» **Exercise prompt**: All of the data that follows should be given again exactly, without its images.
::::
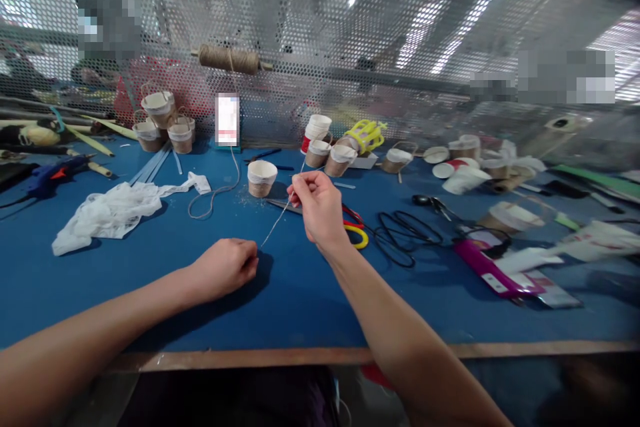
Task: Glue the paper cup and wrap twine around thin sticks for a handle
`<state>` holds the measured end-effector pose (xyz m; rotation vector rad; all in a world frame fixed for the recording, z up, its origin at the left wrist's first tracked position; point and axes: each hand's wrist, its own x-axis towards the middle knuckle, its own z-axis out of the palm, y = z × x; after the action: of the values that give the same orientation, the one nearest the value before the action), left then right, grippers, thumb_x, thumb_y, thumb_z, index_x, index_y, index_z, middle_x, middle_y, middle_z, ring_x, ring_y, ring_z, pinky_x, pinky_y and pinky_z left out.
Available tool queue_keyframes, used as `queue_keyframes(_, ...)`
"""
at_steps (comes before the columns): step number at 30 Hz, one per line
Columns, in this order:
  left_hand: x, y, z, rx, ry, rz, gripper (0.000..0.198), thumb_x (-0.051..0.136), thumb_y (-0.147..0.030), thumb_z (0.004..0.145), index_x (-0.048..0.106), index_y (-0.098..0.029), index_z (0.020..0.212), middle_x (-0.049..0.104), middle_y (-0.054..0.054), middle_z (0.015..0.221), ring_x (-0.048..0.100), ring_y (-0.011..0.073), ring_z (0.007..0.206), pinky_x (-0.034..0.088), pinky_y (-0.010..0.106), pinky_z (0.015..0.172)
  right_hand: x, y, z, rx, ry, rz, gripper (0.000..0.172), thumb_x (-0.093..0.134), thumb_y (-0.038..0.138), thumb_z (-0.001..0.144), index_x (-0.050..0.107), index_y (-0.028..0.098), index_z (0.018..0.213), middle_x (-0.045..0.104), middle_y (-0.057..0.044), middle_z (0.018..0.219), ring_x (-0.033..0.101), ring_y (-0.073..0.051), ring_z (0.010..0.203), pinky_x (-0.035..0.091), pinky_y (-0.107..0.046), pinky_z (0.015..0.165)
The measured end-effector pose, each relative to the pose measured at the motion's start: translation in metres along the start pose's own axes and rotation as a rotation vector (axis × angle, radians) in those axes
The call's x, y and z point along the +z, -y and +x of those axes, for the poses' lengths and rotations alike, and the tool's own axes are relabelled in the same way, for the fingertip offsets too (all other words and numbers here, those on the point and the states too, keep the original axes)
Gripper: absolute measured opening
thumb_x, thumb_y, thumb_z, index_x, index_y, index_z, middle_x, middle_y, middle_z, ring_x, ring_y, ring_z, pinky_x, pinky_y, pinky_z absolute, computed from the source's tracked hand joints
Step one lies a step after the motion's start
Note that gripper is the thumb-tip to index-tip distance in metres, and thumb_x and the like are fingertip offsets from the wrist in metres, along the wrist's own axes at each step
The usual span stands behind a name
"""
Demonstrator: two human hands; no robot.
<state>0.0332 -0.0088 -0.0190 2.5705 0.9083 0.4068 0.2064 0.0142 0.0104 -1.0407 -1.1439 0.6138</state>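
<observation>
My right hand [320, 210] is raised over the middle of the table, thumb and fingertips pinched on a thin piece of twine [276, 222]. A short end sticks up above the fingers; the rest slants down toward my left hand [227, 269], which is closed low over the table. What its fingers hold, if anything, is hidden. Just beyond the hands stands a small cup [262, 179] with a white rim band and a brown, twine-like lower part, without a handle. Scissors [356, 235] with red and yellow handles lie partly behind my right hand.
A twine spool [229, 59] hangs on the mesh, its strand running down to the table. White lace fabric [113, 217] and a blue glue gun [53, 177] lie left. Several handled cups [341, 159] stand behind. Right are a black cord [407, 237] and a purple packet [493, 270].
</observation>
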Motion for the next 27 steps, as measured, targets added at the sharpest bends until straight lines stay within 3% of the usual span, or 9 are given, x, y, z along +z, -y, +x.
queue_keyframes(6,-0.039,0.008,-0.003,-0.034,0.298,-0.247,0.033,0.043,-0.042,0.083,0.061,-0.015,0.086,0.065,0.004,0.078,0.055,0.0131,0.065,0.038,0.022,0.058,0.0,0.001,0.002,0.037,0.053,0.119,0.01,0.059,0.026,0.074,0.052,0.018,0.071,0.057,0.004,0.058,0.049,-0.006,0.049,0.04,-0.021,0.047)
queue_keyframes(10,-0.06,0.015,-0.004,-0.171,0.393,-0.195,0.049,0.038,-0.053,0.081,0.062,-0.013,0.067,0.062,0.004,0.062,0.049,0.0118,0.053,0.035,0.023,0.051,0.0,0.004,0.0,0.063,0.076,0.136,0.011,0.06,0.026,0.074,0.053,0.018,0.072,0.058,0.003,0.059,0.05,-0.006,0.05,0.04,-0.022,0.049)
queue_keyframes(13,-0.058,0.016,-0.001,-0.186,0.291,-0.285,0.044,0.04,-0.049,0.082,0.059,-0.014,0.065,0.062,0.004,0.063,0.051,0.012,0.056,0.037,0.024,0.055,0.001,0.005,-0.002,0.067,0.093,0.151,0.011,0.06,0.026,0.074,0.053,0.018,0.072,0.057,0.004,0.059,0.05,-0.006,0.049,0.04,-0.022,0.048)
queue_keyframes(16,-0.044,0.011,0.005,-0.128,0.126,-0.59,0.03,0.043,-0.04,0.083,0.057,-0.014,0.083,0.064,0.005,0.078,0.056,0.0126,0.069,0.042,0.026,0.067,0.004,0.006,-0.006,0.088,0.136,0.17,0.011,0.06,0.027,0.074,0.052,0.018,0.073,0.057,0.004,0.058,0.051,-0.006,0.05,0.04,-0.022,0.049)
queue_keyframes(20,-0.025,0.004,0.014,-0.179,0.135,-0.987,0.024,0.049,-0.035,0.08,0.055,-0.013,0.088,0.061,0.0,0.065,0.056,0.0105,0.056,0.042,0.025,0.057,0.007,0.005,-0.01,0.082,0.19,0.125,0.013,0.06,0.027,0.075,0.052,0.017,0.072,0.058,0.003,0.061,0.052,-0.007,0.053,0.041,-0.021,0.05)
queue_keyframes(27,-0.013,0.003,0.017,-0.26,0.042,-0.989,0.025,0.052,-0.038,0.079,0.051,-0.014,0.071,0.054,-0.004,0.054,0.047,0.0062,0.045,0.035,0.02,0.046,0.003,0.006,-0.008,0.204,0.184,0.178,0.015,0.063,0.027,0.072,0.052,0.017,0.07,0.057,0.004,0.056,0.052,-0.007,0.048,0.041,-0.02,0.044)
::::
» **Response to the task**:
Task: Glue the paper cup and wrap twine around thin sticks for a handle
`<state>` holds the measured end-effector pose (xyz m; rotation vector rad; all in a world frame fixed for the recording, z up, its origin at the left wrist's first tracked position; point and axes: each hand's wrist, its own x-axis towards the middle knuckle, its own z-axis out of the palm, y = z × x; after the action: of the values that give the same orientation, the one nearest the value before the action), left then right, grippers, thumb_x, thumb_y, thumb_z, index_x, index_y, index_z, middle_x, middle_y, middle_z, ring_x, ring_y, ring_z, pinky_x, pinky_y and pinky_z left out.
Available tool queue_keyframes, used as `queue_keyframes(_, ...)`
"""
at_steps (comes before the columns): step number at 30 Hz, one per line
Columns, in this order:
  left_hand: x, y, z, rx, ry, rz, gripper (0.000..0.198), thumb_x (-0.051..0.136), thumb_y (-0.147..0.030), thumb_z (0.004..0.145), index_x (-0.048..0.106), index_y (-0.098..0.029), index_z (0.020..0.212), middle_x (-0.049..0.104), middle_y (-0.054..0.054), middle_z (0.015..0.221), ring_x (-0.048..0.100), ring_y (-0.011..0.073), ring_z (0.007..0.206), pinky_x (-0.034..0.088), pinky_y (-0.010..0.106), pinky_z (0.015..0.172)
  right_hand: x, y, z, rx, ry, rz, gripper (0.000..0.172), thumb_x (-0.093..0.134), thumb_y (-0.038..0.138), thumb_z (-0.001..0.144), index_x (-0.050..0.107), index_y (-0.028..0.098), index_z (0.018..0.213), middle_x (-0.045..0.104), middle_y (-0.057..0.044), middle_z (0.018..0.219), ring_x (-0.033..0.101), ring_y (-0.073..0.051), ring_z (0.010..0.203), pinky_x (-0.035..0.091), pinky_y (-0.107..0.046), pinky_z (0.015..0.165)
The measured end-effector pose, each relative to the pose measured at the motion's start: translation in metres along the start pose's own axes and rotation as a rotation vector (axis × angle, radians) in those axes
The call's x, y and z point along the +z, -y and +x of those axes, for the poses' lengths and rotations alike, and the tool's own axes are relabelled in the same way, for the fingertip offsets too (all other words and numbers here, those on the point and the states too, keep the original axes)
Gripper: absolute measured opening
thumb_x, thumb_y, thumb_z, index_x, index_y, index_z, middle_x, middle_y, middle_z, ring_x, ring_y, ring_z, pinky_x, pinky_y, pinky_z absolute, computed from the source's tracked hand joints
Step one lies a step after the motion's start
Note that gripper is the thumb-tip to index-tip distance in metres, and thumb_x and the like are fingertip offsets from the wrist in metres, along the wrist's own axes at each step
The usual span stands behind a name
"""
Demonstrator: two human hands; no robot.
<state>0.0332 -0.0088 -0.0190 2.5705 0.9083 0.4068 0.2064 0.0142 0.0104 -1.0407 -1.1439 0.6138</state>
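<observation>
My right hand [320, 210] is raised over the middle of the table, thumb and fingertips pinched on a thin piece of twine [276, 222]. A short end sticks up above the fingers; the rest slants down toward my left hand [227, 269], which is closed low over the table. What its fingers hold, if anything, is hidden. Just beyond the hands stands a small cup [262, 179] with a white rim band and a brown, twine-like lower part, without a handle. Scissors [356, 235] with red and yellow handles lie partly behind my right hand.
A twine spool [229, 59] hangs on the mesh, its strand running down to the table. White lace fabric [113, 217] and a blue glue gun [53, 177] lie left. Several handled cups [341, 159] stand behind. Right are a black cord [407, 237] and a purple packet [493, 270].
</observation>
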Motion for the next 27 steps, as measured, targets added at the sharpest bends until straight lines stay within 3% of the usual span, or 9 are given, x, y, z along +z, -y, +x.
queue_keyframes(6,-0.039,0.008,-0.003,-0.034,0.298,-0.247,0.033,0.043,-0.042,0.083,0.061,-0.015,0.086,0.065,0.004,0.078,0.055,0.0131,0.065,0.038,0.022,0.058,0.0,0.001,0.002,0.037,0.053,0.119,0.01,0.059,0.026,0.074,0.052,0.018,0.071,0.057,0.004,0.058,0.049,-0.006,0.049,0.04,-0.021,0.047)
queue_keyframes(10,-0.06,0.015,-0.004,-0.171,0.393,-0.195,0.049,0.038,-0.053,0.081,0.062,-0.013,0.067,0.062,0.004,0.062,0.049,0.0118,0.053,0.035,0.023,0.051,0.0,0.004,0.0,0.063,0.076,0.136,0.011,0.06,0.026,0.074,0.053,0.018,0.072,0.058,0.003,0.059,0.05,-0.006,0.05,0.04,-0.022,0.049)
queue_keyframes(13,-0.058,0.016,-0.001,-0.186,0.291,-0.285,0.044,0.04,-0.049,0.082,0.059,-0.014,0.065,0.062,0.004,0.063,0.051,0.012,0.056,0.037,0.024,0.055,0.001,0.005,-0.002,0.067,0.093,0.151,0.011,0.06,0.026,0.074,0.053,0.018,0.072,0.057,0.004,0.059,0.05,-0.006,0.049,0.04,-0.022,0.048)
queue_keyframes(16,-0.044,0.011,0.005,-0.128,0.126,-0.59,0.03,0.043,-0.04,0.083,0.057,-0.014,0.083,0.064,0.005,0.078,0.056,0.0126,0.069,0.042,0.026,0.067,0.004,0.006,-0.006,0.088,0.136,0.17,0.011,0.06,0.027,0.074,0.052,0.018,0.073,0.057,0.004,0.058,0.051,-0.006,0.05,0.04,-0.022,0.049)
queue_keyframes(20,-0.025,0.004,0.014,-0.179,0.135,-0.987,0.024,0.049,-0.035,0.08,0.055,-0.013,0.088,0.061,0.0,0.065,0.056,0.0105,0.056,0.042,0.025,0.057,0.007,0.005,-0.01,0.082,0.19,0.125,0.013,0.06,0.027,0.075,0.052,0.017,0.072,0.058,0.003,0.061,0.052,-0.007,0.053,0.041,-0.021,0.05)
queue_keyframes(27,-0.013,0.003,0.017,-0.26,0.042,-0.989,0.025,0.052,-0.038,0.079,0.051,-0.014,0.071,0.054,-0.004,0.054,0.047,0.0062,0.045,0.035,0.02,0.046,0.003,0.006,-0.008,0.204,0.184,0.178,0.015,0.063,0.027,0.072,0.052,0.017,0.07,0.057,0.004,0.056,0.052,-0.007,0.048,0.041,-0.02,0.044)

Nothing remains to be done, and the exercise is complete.